▸ **WORK TO BE COMPLETED**
Only the text is wanted; write out each record below exactly and exclude all pictures.

(Stored items)
:::::

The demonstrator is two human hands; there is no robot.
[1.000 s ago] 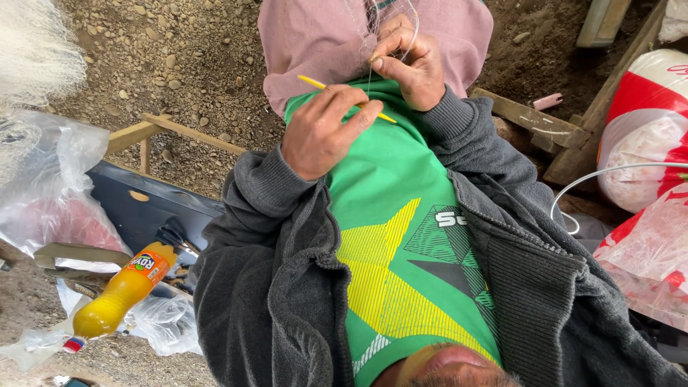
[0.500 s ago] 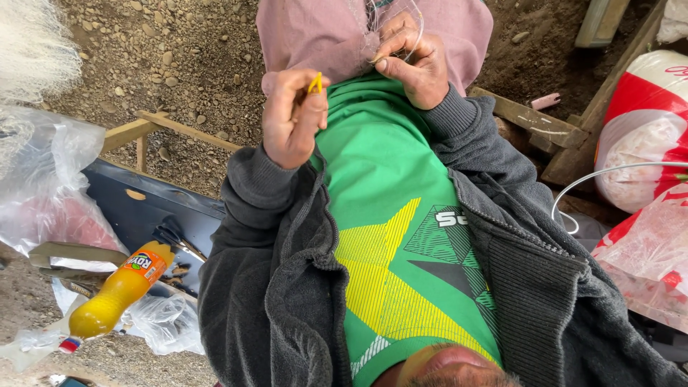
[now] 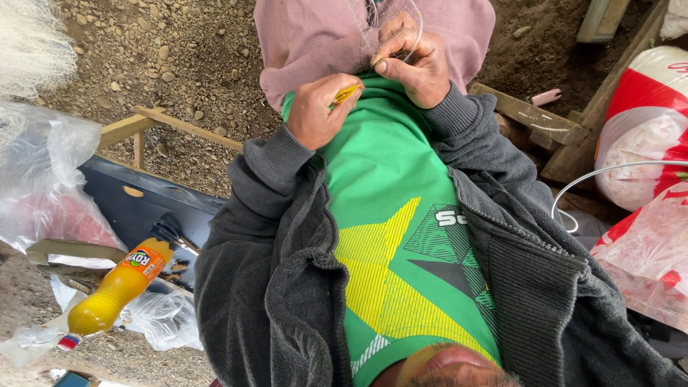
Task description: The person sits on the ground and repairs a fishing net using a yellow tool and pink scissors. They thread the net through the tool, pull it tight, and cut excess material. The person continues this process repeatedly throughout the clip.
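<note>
— What was being worked, and where did it sit?

— A yellow netting needle (image 3: 346,94), held in front of the chest just above the green shirt (image 3: 390,186). It was pinched in the left hand (image 3: 319,111), whose fingers were closed around its rear end, so only a short tip showed.

— Which way did it point?

— Its long axis ran from the left hand toward the right hand (image 3: 412,61), tip leading, slightly upward in the view. The two hands were near each other, almost touching.

— And the right hand?

— Clenched on fine clear netting (image 3: 390,21), thumb pressed against forefinger, a loop of monofilament arcing over the knuckles. The mesh lay over the pink trousers (image 3: 315,39) at the lap.

— So which hand was nearer the needle?

— The left, since it gripped it; the right lay just beyond the tip.

— Anything around?

— An orange soda bottle (image 3: 115,290) lay on its side well off to one side, beside clear plastic bags (image 3: 43,179) and a dark tabletop (image 3: 140,204). A red-and-white sack (image 3: 645,129) sat on the other side, on stony ground (image 3: 158,57).
</note>
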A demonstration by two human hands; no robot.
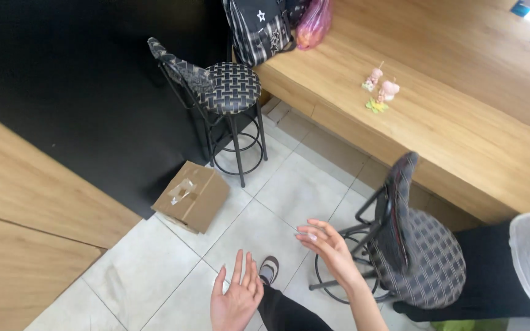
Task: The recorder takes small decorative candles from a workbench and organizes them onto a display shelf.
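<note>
My left hand is held palm up near the bottom middle, fingers spread, holding nothing. My right hand hovers a little higher and to the right, fingers loosely apart and empty. Both hang over the pale tiled floor, above my shoe. The nearest thing to my right hand is a black metal stool with a woven checked seat, just to its right. A closed cardboard box with tape on top sits on the floor to the upper left of my hands.
A second woven stool stands farther back by a long wooden counter. Small pink figurines stand on the counter; a dark plaid bag and a pink plastic bag lie at its far end. A person in black and white stands at right.
</note>
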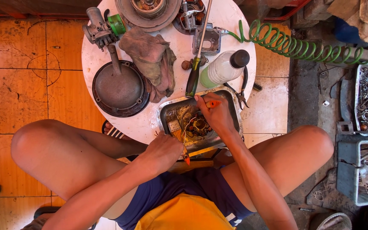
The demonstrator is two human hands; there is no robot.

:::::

▸ **ANSWER FOR THE TASK**
The demonstrator is two human hands; there is no robot.
[1.000 s ago] 
[0.500 s ago] 
[now] 
Task description: The person sits on the ground and repairs a fishing net using a yellow tool and pink scissors. They thread the net through the tool, pull it tight, and cut excess material. The person continues this process repeatedly throughout the clip.
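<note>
— What was being worked, and where did it sit?

— A yellow netting needle (image 3: 346,94), held in front of the chest just above the green shirt (image 3: 390,186). It was pinched in the left hand (image 3: 319,111), whose fingers were closed around its rear end, so only a short tip showed.

— Which way did it point?

— Its long axis ran from the left hand toward the right hand (image 3: 412,61), tip leading, slightly upward in the view. The two hands were near each other, almost touching.

— And the right hand?

— Clenched on fine clear netting (image 3: 390,21), thumb pressed against forefinger, a loop of monofilament arcing over the knuckles. The mesh lay over the pink trousers (image 3: 315,39) at the lap.

— So which hand was nearer the needle?

— The left, since it gripped it; the right lay just beyond the tip.

— Anything around?

— An orange soda bottle (image 3: 115,290) lay on its side well off to one side, beside clear plastic bags (image 3: 43,179) and a dark tabletop (image 3: 140,204). A red-and-white sack (image 3: 645,129) sat on the other side, on stony ground (image 3: 158,57).
</note>
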A demonstration by two human hands; no robot.
Task: The recorder takes small decorative candles from a workbench and organizes them onto a display shelf.
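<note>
My left hand is held palm up near the bottom middle, fingers spread, holding nothing. My right hand hovers a little higher and to the right, fingers loosely apart and empty. Both hang over the pale tiled floor, above my shoe. The nearest thing to my right hand is a black metal stool with a woven checked seat, just to its right. A closed cardboard box with tape on top sits on the floor to the upper left of my hands.
A second woven stool stands farther back by a long wooden counter. Small pink figurines stand on the counter; a dark plaid bag and a pink plastic bag lie at its far end. A person in black and white stands at right.
</note>
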The demonstrator is two human hands; there is no robot.

The output for this exercise is complete.